*Task objective*
Quote the whole listing word for word. Do not include the pictures.

———

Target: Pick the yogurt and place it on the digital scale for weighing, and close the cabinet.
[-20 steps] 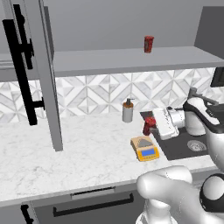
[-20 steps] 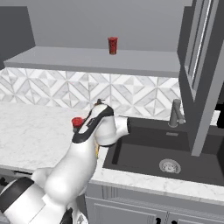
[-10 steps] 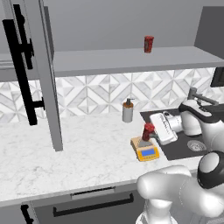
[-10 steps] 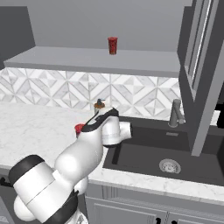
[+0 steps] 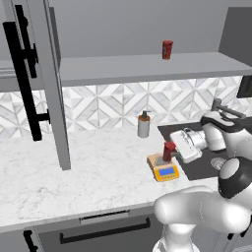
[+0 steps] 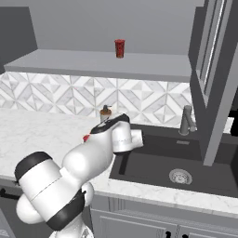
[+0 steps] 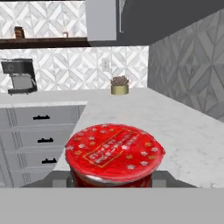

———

*Result of this task*
Target: Pick the yogurt and place it on the digital scale for weighing, and close the cabinet.
[-20 steps] 
[-20 steps] 
[-10 steps] 
[-10 steps] 
[+0 steps] 
[+0 steps] 
[+0 steps] 

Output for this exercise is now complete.